Exercise details >>
Read through the lines below and copy the ones holding the string "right".

Source material >>
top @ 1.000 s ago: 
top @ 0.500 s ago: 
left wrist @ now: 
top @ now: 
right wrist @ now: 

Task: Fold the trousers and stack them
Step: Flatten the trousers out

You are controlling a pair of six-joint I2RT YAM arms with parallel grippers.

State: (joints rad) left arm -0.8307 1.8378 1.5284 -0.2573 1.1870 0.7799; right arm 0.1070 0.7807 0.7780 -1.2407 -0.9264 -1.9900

Result of this task >>
right wrist @ now: 
State: (joints rad) left arm -0.8307 1.8378 1.5284 -0.2573 1.1870 0.7799; right arm 0.1070 0.7807 0.7780 -1.2407 -0.9264 -1.9900

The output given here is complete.